Shortly after his mandatory retirement at age sixty, Ramesh read a magazine article about a guru named Nisargadatta Maharaj who was teaching about Advaita (non-duality) in a poor area of Bombay. It was a subject in which he had always had a keen interest. He went to hear him, knew at once that this was his ultimate guru and within three or four months began translating for Maharaj at his daily morning talks. It was not long before Ramesh too experienced the ultimate understanding.

Retired bank president, golfer, husband and father doesn't fit the stereotype of an Indian guru... and perhaps that accounts, at least in part, for the fact that 90% of the people who come to him are Westerners. His background and education combined with his understanding make him a master who is an ideal bridge between East and West, the spiritual and the material.

Teachings

Baleskar teaches from the tradition of Advaita Vedanta nondualism. His teaching begins with the idea of an ultimate Source, Brahman, from which creation arises. Once creation has arisen, the world and life operate mechanistically according to both Divine and natural laws. While people believe that they are actually doing things and making choices, free will is in fact an illusion. All that happens is caused by this one source, and the actual identity of this source is pure Consciousness, which is incapable of choosing or doing.

This false identity which revolves around the idea that "I am the body" or "I am the doer" keeps one from seeing that one's actual identity is free Consciousness. Like other Vedanta teachers, he says that while creation and creator appear to be different and separate, that they are actually two sides of the same coin.

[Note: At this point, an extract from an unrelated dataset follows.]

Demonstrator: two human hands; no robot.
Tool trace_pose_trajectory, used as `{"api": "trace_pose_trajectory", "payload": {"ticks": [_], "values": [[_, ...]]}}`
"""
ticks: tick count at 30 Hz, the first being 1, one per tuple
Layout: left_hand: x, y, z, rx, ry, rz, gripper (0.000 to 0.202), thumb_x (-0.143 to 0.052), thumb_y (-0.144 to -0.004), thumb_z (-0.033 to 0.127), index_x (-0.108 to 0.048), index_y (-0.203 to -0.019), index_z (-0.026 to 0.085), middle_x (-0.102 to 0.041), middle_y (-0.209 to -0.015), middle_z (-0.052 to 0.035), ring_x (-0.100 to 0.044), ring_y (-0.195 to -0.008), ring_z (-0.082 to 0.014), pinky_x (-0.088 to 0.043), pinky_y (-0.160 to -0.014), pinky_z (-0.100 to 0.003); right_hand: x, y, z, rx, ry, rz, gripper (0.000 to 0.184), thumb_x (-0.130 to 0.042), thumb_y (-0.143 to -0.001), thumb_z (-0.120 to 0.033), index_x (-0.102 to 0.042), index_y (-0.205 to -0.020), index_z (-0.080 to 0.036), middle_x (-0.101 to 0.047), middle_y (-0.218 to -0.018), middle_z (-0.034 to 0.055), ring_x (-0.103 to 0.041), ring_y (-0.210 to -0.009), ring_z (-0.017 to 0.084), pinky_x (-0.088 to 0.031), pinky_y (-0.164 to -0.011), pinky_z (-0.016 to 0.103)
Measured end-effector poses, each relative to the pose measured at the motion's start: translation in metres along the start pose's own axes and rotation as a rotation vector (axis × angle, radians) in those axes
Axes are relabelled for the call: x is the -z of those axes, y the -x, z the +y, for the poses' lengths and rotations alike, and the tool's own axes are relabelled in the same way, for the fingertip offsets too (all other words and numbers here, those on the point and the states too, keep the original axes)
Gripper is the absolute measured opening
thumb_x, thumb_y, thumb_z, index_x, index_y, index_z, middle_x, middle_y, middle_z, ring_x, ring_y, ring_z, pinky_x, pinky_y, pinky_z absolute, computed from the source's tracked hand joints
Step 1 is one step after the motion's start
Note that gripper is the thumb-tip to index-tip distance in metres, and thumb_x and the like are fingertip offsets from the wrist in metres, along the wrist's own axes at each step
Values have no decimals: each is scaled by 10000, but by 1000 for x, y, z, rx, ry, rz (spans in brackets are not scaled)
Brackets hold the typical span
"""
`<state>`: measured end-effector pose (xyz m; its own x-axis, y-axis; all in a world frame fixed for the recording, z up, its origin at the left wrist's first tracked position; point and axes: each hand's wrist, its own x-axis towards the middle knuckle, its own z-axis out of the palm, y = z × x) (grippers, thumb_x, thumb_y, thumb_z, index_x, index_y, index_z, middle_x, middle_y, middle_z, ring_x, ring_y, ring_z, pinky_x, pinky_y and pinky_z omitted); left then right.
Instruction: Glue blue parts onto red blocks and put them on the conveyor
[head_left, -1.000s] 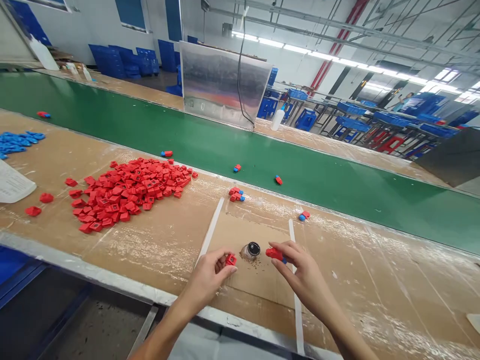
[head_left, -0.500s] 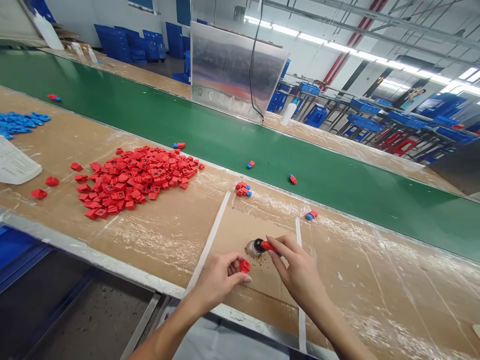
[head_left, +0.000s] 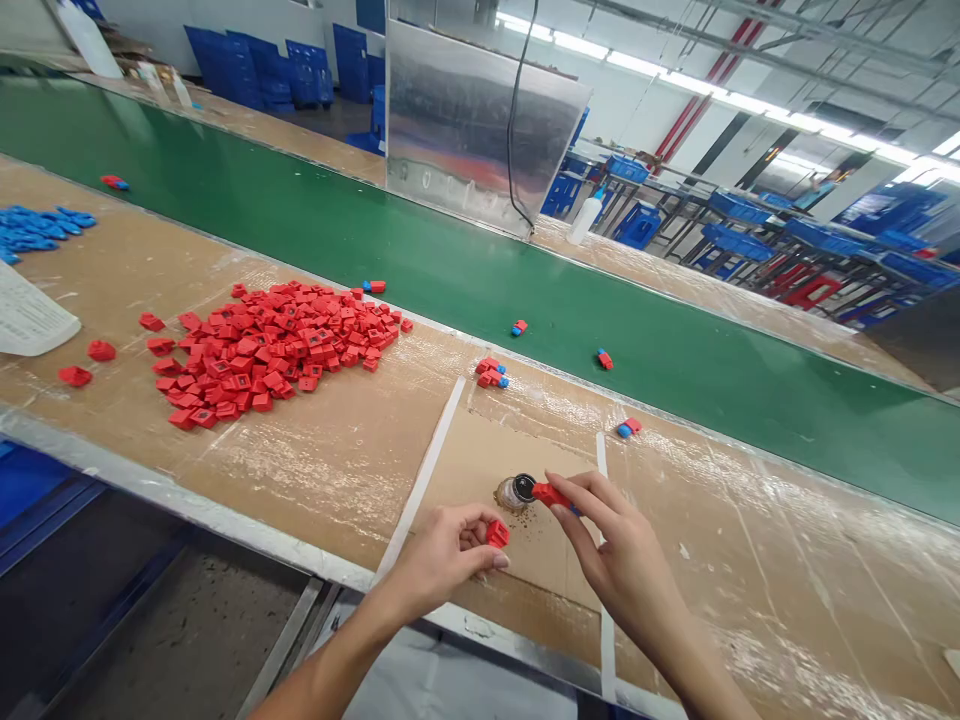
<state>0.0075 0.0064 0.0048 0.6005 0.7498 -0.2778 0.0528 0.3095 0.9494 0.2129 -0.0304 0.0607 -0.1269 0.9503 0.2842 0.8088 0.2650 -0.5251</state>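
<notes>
My left hand (head_left: 450,548) pinches a small red plastic block (head_left: 497,533) with a recess in its face. In my right hand (head_left: 611,525) is a red-and-blue piece (head_left: 551,495), its red end pointing left at the rim of a small round jar (head_left: 517,490). The jar is clear with a black top and stands on a cardboard sheet (head_left: 480,450), with dark specks around it. Whether the red end touches the jar I cannot tell. Fingers cover much of the blue part.
A large heap of red blocks (head_left: 270,350) lies to the left, with blue pieces (head_left: 37,232) beyond. Red-and-blue pieces (head_left: 491,372) sit near the green conveyor belt (head_left: 442,270), and several ride on it. A metal panel (head_left: 472,130) stands behind the belt.
Pieces on the belt have shifted slightly to the right. The red end in my right hand has moved a little right from the jar top. My left hand keeps its block.
</notes>
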Motion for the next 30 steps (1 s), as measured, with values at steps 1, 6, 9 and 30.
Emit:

Balsekar teaches that life is a happening but there is no individual doer of life.

The following quotations are from Balsekar's books:

"The final truth, as Ramana Maharishi and Nisargadatta Maharaj and all the sages before them have clearly stated, is that there is neither creation nor destruction, neither birth nor death, neither destiny nor free will, neither any path nor any achievement. All there is is Consciousness."

"What is the significance of the statement 'No one can get enlightenment'? This is the very root of the teaching. It means that it's stupid for any so-called master to ask anyone to do anything to achieve or get enlightenment. The core of this simple statement means, according to my concept, that enlightenment is the annihilation of the "one" who "wants" enlightenment. If there is enlightenment - which can only happen because it is the will of God - then it means the "one" who had earlier wanted enlightenment has been annihilated. So no "one" can achieve enlightenment and therefore no "one" can enjoy enlightenment."

"The joke is even the surrendering is not in your control. Why? Because so long as there is an individual who says "I surrender" there is a surrenderer, an individual ego... What I'm saying is that even the surrendering is not in [your] hands."